I also don't get why people who say they have extremely high levels of empathy make threads to gaslight other people and claim it's normal human behaviour, or that others are lying if they don't do it too.


Yes. I wrote this. I'll admit it was a reference to your thread. Not just you as a member, but the whole thread. I don't understand why you keep saying you have a lot of empathy (which I believe) but you continue making threads which lowkey gaslight everyone here by suggesting we have bad thoughts about you, or we think you're a narcissist.

I don't remember seeing anyone here call you a narcissist but the entire thread is based on a supposition that "members" think you are, and that "members" don't think you have any empathy. Your thread is in The Haven so it was difficult for some of us to know how to reply. The accusation that we think you are a narcissist is, as far as I know, unfounded. I've never heard anyone say that. Same with the insinuation that we think you don't have empathy. You keep telling us you do, and we believe you. (Well, I do anyway, I shouldn't speak for others but I've never heard anything to the contrary.)

Your thread went on to say it's normal for people to gossip about others.
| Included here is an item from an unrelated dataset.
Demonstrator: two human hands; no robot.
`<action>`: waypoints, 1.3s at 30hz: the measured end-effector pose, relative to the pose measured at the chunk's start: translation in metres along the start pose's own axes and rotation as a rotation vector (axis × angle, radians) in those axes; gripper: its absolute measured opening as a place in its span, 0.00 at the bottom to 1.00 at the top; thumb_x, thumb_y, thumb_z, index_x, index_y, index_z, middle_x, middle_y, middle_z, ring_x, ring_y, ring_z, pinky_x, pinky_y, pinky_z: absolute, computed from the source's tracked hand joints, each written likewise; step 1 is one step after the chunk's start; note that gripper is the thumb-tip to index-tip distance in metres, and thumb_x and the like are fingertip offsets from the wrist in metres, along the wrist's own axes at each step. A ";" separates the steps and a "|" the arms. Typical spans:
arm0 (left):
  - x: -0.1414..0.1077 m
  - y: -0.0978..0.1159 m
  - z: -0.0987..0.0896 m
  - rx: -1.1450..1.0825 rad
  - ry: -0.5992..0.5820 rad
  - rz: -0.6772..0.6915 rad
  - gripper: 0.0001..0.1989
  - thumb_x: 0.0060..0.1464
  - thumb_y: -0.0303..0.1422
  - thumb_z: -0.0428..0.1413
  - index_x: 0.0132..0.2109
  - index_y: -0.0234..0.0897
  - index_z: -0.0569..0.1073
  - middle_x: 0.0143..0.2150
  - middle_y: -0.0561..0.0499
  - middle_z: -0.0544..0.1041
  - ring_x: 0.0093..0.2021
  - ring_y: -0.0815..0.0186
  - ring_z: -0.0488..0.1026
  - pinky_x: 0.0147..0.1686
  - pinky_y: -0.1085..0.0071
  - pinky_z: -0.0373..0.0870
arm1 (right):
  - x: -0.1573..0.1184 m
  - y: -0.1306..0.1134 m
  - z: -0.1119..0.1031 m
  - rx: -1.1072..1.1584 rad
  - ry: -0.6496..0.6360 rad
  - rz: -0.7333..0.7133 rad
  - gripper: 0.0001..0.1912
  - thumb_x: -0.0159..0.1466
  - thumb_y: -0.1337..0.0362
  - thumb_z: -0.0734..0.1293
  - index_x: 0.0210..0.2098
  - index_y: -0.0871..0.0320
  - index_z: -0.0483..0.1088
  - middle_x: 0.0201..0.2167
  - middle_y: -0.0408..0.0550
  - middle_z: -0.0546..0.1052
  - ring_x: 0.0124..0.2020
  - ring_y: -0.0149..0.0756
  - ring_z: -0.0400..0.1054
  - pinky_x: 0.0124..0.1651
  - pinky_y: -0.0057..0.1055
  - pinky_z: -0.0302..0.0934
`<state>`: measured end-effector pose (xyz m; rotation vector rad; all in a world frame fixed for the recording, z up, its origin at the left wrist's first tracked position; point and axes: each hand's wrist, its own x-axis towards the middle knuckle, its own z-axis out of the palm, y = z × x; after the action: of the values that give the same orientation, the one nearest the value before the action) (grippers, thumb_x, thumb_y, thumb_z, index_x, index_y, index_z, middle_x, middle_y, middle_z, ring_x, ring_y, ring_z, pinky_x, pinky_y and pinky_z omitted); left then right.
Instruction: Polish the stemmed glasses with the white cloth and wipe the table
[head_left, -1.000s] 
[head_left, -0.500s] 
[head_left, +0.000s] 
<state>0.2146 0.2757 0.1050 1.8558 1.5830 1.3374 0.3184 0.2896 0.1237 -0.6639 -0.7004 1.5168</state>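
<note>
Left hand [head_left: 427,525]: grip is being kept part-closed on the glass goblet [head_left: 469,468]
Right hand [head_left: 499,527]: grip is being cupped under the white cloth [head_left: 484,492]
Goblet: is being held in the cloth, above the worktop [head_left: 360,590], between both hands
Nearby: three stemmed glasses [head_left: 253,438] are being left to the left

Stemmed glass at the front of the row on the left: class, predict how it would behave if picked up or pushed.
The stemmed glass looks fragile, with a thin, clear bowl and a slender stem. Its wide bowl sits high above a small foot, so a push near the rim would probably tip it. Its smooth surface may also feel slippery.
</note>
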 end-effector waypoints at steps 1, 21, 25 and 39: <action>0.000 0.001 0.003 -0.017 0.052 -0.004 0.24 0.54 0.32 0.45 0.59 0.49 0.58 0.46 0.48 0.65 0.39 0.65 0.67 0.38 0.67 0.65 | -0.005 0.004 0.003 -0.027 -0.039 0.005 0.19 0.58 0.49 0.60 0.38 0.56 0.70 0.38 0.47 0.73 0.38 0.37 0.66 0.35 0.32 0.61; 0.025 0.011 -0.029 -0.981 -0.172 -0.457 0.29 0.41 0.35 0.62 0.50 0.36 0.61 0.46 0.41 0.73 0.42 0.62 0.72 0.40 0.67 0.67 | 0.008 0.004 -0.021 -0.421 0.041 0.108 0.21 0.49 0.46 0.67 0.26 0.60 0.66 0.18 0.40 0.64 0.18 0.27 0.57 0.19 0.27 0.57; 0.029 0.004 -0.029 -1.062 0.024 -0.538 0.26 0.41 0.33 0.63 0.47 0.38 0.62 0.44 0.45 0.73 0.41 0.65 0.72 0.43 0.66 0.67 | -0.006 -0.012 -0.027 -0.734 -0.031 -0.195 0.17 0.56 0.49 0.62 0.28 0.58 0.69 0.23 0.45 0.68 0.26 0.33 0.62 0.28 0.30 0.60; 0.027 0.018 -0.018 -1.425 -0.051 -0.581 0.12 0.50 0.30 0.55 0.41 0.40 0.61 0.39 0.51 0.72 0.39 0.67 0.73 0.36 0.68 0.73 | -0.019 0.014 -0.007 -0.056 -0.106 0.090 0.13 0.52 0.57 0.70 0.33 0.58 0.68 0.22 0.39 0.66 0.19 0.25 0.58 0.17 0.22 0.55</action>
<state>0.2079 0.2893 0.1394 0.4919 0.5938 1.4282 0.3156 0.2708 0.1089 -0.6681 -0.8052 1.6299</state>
I understand you're trying to be openminded but that was also hurtful. It's a suggestion on a public site that everything we'd written to you in the thread was disingenuous or we weren't telling the truth and we were really ganging up on you behind the scenes by calling you a narcissist. It was The Haven, meaning you were allowed to get sympathy for feeling maligned but we weren't really allowed to say it wasn't true without it seeming like we'd broken Haven rules.

When I said I didn't gossip about people, especially when it doesn't concern me or I'm not affected by the situation, it was suggested that I wasn't being honest. You had me in a Catch-22. I don't know what I was supposed to say to make you feel better. I said I don't consider you to lack empathy but then you started thinking maybe my friends don't like you, and they must have said bad things to me about you. That didn't happen. If we're going to be honest here like you said, you actually wrote to me wanting to discuss my friend. I said no to you, but your thread continued to suggest I (or we, or members) are the ones doing gossip. If you truly believe it's normal to gossip or malign people behind their backs and "everyone does it", then why are you making a thread in The Haven to accuse others as if they did something wrong?

That's why I see the thread as gaslighting, whether it was your intention or not.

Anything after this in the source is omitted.